### What is required
Filter the listing and keep only the lines with the word "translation".
****
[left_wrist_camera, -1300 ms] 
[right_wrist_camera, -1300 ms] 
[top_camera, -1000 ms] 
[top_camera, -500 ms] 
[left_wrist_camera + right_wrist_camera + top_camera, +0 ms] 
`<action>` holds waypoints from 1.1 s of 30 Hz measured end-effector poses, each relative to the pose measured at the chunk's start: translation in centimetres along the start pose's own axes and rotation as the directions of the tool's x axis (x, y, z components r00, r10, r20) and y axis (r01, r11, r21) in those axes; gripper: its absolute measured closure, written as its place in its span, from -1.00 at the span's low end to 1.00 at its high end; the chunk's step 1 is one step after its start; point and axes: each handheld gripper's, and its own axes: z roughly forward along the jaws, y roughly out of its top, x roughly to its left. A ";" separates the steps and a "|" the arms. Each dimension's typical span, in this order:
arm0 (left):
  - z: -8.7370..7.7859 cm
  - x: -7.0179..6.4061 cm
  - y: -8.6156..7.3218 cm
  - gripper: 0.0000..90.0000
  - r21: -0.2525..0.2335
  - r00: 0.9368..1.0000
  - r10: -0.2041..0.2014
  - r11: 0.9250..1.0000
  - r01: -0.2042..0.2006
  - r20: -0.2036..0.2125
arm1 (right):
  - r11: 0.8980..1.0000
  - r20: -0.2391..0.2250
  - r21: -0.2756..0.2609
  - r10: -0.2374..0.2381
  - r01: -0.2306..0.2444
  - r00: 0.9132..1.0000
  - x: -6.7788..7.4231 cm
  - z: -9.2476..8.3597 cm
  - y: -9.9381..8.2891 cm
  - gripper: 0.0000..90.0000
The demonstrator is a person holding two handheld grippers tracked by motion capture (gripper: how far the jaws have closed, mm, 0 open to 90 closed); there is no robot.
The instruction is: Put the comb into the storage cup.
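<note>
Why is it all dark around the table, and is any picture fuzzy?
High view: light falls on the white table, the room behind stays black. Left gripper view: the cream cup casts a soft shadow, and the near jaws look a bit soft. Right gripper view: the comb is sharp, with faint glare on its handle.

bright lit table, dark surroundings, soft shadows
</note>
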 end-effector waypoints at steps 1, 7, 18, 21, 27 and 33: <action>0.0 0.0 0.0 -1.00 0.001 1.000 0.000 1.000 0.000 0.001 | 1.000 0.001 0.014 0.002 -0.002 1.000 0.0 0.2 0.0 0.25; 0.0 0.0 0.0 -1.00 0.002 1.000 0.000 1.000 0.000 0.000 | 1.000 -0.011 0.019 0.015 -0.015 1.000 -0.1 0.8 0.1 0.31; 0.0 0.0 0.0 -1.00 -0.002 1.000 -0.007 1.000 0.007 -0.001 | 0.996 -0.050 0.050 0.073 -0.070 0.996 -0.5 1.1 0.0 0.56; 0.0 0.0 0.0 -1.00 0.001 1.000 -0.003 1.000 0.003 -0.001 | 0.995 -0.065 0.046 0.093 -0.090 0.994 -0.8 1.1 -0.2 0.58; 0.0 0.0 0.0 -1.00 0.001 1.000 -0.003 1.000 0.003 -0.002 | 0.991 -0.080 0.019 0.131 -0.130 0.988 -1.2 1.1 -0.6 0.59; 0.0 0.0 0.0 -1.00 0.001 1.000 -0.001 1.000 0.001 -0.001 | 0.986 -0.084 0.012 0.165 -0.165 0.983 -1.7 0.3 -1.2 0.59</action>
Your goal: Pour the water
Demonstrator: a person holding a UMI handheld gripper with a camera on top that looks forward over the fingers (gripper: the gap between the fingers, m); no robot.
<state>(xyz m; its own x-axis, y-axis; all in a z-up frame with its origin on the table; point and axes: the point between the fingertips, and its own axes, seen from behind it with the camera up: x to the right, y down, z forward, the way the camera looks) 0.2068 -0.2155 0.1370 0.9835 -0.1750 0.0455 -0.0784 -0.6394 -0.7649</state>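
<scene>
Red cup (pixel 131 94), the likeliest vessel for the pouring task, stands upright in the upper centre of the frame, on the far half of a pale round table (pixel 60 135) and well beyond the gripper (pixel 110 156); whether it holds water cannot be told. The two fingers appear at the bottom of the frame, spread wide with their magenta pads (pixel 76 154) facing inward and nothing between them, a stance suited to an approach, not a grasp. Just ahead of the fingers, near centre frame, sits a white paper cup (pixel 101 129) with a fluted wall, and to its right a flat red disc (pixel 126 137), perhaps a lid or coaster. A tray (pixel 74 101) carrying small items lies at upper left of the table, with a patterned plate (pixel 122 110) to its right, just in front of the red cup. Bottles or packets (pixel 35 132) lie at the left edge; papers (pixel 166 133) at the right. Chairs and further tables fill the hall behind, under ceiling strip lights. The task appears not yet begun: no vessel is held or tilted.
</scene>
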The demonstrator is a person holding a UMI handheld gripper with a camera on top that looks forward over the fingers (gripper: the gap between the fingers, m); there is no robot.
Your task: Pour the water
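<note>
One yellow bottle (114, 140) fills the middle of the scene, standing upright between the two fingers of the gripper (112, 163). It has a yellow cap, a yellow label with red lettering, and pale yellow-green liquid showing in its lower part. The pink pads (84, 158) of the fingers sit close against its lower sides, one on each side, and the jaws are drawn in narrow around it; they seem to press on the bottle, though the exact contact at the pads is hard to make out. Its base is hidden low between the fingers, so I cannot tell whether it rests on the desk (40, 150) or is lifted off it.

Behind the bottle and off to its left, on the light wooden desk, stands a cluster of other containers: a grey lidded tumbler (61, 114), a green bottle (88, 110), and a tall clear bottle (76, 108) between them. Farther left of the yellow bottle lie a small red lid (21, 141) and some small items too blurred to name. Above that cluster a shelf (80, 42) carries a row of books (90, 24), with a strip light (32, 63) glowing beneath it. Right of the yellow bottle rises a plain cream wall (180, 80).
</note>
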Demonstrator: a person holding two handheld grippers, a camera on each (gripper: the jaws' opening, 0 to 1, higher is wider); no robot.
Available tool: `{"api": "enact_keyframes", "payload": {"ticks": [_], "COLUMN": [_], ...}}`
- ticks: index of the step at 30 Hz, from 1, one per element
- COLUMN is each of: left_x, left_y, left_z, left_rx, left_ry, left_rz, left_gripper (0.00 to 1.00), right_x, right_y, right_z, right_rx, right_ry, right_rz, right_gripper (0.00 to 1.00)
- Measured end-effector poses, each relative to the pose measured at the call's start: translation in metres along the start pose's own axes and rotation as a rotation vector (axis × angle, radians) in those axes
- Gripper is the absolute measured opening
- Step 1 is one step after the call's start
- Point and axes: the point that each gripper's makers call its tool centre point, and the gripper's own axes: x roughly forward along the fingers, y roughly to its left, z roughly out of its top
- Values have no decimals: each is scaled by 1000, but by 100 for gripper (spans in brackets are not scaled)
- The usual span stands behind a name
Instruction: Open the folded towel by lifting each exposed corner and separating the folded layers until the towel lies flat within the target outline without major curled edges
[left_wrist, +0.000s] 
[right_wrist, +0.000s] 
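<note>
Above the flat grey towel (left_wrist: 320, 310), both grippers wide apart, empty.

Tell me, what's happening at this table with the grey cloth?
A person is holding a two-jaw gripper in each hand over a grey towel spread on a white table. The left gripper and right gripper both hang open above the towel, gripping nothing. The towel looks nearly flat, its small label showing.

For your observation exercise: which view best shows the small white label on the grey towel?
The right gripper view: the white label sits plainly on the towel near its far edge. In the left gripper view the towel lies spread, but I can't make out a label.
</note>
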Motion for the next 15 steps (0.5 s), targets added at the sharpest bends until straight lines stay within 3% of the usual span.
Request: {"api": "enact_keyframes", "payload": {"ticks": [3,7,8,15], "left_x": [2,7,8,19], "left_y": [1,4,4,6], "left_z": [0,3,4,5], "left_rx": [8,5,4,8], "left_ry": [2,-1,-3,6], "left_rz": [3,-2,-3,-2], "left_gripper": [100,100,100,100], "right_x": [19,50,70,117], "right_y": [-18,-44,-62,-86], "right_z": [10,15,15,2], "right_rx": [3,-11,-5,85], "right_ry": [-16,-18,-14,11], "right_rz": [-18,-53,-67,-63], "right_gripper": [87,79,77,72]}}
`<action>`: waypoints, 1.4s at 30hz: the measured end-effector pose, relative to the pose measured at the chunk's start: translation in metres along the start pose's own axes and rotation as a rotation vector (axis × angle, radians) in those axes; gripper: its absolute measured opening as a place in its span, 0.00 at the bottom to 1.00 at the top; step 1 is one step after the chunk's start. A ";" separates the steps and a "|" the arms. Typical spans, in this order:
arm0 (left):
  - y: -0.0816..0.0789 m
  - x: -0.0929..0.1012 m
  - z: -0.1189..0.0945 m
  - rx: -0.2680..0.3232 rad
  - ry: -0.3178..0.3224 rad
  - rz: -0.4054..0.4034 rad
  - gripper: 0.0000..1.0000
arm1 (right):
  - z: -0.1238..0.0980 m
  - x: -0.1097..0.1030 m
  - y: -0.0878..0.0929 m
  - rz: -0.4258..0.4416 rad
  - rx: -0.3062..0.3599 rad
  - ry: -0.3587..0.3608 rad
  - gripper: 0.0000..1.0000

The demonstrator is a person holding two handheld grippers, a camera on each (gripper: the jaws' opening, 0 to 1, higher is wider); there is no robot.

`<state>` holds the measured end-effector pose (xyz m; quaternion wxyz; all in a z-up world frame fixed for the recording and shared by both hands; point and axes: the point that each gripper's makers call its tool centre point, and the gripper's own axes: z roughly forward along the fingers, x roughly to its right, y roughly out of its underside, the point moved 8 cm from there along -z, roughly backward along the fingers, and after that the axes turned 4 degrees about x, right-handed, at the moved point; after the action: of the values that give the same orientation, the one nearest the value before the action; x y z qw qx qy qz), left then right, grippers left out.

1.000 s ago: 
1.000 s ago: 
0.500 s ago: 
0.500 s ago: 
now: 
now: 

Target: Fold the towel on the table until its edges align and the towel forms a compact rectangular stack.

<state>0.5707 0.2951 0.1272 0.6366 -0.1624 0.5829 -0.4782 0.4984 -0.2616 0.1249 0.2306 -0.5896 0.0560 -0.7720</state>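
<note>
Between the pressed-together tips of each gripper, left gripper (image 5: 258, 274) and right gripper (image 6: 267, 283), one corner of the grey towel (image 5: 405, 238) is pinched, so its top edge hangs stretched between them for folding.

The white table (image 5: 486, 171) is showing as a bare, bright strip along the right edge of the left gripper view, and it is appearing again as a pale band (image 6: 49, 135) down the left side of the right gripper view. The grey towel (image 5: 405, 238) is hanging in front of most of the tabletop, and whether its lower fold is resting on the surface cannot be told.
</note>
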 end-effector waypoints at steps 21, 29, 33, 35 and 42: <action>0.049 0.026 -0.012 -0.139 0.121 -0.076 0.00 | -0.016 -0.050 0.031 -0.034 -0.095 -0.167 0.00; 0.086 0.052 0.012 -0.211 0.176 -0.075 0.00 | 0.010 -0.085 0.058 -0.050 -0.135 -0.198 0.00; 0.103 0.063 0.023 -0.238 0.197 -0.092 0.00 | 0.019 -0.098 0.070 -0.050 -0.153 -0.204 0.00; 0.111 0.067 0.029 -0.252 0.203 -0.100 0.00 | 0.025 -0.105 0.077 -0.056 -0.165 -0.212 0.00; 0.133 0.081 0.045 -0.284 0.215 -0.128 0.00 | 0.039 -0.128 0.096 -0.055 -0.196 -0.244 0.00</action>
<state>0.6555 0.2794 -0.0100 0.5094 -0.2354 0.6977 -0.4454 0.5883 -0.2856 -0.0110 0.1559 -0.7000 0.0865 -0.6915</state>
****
### Answer section
`<action>` holds waypoints from 1.1 s of 30 Hz measured end-effector poses, each relative to the pose measured at the chunk's start: translation in centimetres along the start pose's own axes and rotation as the directions of the tool's x axis (x, y, z components r00, r10, r20) and y axis (r01, r11, r21) in those axes; gripper: its absolute measured closure, written as its place in its span, from -1.00 at the span's low end to 1.00 at its high end; the chunk's step 1 is one step after its start; point and axes: each handheld gripper's, and its own axes: z roughly forward along the jaws, y roughly out of its top, x roughly to its left. A ";" separates the steps and a "|" the arms. Each dimension's typical span, in this order:
- Measured end-effector poses, each relative to the pose measured at the call's start: translation in metres along the start pose's own axes and rotation as a rotation vector (axis × angle, radians) in those axes
`<action>`: waypoints, 1.4s at 30hz: the measured end-effector pose, relative to the pose measured at the chunk's start: translation in metres along the start pose's own axes and rotation as a rotation vector (axis × angle, radians) in those axes; gripper: its absolute measured opening as a place in its span, 0.00 at the bottom to 1.00 at the top; step 1 is one step after the chunk's start. A ";" separates the steps and a "|" the arms. Typical spans, in this order:

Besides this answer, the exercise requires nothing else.